Termination w.r.t. Q of the following Term Rewriting System could not be shown:

Q restricted rewrite system:
The TRS R consists of the following rules:

app2(app2(rec, h), app2(g, 0)) -> g
app2(app2(rec, h), app2(g, app2(s, x))) -> app2(app2(h, x), app2(app2(rec, h), app2(g, x)))

Q is empty.


QTRS
  ↳ DependencyPairsProof

Q restricted rewrite system:
The TRS R consists of the following rules:

app2(app2(rec, h), app2(g, 0)) -> g
app2(app2(rec, h), app2(g, app2(s, x))) -> app2(app2(h, x), app2(app2(rec, h), app2(g, x)))

Q is empty.

Using Dependency Pairs [1,13] we result in the following initial DP problem:
Q DP problem:
The TRS P consists of the following rules:

APP2(app2(rec, h), app2(g, app2(s, x))) -> APP2(app2(h, x), app2(app2(rec, h), app2(g, x)))
APP2(app2(rec, h), app2(g, app2(s, x))) -> APP2(g, x)
APP2(app2(rec, h), app2(g, app2(s, x))) -> APP2(h, x)
APP2(app2(rec, h), app2(g, app2(s, x))) -> APP2(app2(rec, h), app2(g, x))

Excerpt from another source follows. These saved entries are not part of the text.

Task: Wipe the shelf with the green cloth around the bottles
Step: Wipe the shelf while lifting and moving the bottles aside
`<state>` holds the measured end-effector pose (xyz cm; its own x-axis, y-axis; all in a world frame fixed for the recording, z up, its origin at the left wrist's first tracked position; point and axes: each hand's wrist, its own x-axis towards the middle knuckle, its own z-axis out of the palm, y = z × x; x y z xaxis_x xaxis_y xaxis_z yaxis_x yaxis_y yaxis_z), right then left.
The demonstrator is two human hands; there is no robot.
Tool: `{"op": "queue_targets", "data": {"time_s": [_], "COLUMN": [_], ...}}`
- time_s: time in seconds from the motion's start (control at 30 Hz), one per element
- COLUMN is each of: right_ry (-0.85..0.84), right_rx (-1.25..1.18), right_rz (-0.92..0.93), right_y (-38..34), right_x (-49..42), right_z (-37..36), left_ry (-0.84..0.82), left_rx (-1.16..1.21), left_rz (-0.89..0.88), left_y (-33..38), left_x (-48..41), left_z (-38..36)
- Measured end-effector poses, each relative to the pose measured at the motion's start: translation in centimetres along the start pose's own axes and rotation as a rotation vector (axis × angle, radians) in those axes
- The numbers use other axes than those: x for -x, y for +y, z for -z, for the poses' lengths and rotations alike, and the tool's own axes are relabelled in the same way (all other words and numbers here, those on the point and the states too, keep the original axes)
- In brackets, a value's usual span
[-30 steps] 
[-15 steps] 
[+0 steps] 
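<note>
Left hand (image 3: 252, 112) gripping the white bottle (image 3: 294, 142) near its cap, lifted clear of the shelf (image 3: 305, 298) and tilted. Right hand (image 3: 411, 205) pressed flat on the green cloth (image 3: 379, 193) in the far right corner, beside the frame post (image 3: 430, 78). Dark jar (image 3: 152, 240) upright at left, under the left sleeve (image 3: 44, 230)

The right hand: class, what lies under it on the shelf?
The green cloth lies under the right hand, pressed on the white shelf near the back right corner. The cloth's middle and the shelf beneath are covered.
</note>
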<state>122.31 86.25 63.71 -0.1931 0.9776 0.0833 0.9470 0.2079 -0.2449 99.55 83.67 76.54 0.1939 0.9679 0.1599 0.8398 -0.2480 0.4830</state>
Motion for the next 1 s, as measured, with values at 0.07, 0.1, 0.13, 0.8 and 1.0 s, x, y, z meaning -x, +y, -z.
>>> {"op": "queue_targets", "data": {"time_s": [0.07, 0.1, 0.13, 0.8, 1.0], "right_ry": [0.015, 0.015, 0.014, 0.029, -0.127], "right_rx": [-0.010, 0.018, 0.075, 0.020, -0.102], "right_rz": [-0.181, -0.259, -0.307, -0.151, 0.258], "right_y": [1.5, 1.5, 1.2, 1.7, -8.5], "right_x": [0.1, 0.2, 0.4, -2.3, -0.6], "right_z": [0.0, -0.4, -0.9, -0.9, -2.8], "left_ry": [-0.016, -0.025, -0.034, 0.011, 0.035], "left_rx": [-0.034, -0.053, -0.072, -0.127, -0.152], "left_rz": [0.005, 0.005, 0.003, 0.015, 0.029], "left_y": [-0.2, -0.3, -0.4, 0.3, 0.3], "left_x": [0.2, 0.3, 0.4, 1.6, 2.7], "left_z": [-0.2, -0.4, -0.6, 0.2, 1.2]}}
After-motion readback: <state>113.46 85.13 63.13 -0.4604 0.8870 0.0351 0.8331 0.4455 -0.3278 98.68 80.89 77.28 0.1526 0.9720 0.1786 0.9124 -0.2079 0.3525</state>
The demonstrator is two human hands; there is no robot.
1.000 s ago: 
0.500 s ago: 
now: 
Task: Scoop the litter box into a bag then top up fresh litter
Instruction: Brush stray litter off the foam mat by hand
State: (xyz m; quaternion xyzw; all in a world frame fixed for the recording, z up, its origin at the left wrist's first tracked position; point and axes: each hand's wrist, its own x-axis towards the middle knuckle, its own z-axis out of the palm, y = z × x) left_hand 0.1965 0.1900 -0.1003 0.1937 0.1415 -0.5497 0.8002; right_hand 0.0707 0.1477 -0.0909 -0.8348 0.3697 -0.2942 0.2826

The TRS R consists of the following rules:

app2(app2(rec, h), app2(g, 0)) -> g
app2(app2(rec, h), app2(g, app2(s, x))) -> app2(app2(h, x), app2(app2(rec, h), app2(g, x)))

Q is empty.
We have to consider all minimal (P,Q,R)-chains.

↳ QTRS
  ↳ DependencyPairsProof
QDP

Q DP problem:
The TRS P consists of the following rules:

APP2(app2(rec, h), app2(g, app2(s, x))) -> APP2(app2(h, x), app2(app2(rec, h), app2(g, x)))
APP2(app2(rec, h), app2(g, app2(s, x))) -> APP2(g, x)
APP2(app2(rec, h), app2(g, app2(s, x))) -> APP2(h, x)
APP2(app2(rec, h), app2(g, app2(s, x))) -> APP2(app2(rec, h), app2(g, x))

The TRS R consists of the following rules:

app2(app2(rec, h), app2(g, 0)) -> g
app2(app2(rec, h), app2(g, app2(s, x))) -> app2(app2(h, x), app2(app2(rec, h), app2(g, x)))

Q is empty.
We have to consider all minimal (P,Q,R)-chains.